No registered '_FusedBatchNormEx' OpKernel in graph mode

Writing a pluggable device, I have been using eager execution all along to test it and was able to run a few models including Resnet50.
Now that I am trying to use the graph mode, I get into this issue:

2022-08-08 09:51:26.143724: W tensorflow/core/grappler/utils/graph_view.cc:849] No registered '_FusedBatchNormEx' OpKernel for PPU devices compatible with node {{node resnet50/conv5_block3_2_bn/FusedBatchNormV3}}
        .  Registered:  device='XLA_CPU_JIT'; U in [DT_FLOAT]; T in [DT_FLOAT, DT_BFLOAT16, DT_HALF]
  device='CPU'; T in [DT_BFLOAT16]; U in [DT_FLOAT]
  device='CPU'; T in [DT_FLOAT]; U in [DT_FLOAT]

(PPU is the name of my device).

This to me looks like some optimisations like fusion are done by grappler and my plugin doesn’t implement the resulting kernels.

A few questions come to me:

  1. What kernels should I implement, or what should I refer to to implement the kernels resulting from the grappler? In particular and as an example, _FusedBatchNormEx doesn’t seem to have any documentation.
  2. How can I deactivate some optimisations in order to get it to run?
    Referring to the tutorial on pluggable device, it seems that I can deactivate some optimisations in TF_InitGraph, for example params->optimizer_configs->remapping = TF_TriState_Off;. However when implementing TF_InitGraph I have to provide an optimizer optimize function, and at this stage of my development I don’t have any custom optimisation to provide and I don’t know how to write a dummy function that would be correct.

Thank you for your interest.

@penporn might be able to help.

I’m no expert but but for disabling optimizations, is there anything in this doc that helps?:

Thanks for tagging me, @markdaoust!

Hi @slai-nick,

Yes, _FusedBatchNormEx was fused by the grappler remapper pass.

  1. What kernels should I implement, or what should I refer to to implement the kernels resulting from the grappler?

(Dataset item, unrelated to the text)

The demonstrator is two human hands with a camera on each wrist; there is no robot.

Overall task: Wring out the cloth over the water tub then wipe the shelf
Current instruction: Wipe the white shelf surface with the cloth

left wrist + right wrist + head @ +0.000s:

According to the comment in the remapper pass.FusedBatchNormEx supports two fusion patterns:

  1. FusedBatchNorm + <Activation>
  2. FusedBatchNorm + SideInput + <Activation>

You can see an example implementation for the GPU device here. (I got this from the kernel registration).

  1. How can I deactivate some optimisations in order to get it to run?

Please see the example in the Grappler C API RFC. It shows how to disable the remapper pass:

void TF_InitGraphPlugin(TP_OptimizerRegistrationParams* params, TF_Status* status) {
  params->device_type = "GPU";
  // Define some flags indicating whether existing optimizers should be turned on/off
  params->configs->remapping = TF_TriState_Off;
  ...

The tutorial also has an example plug-in code.

  • Example TF_InitGraph function. (The name should be TF_InitGraph and not TF_InitGraphPlugin.)
  • Example Optimize function.

For a real example, Microsoft has open-sourced their TF-DirectML plug-in code here.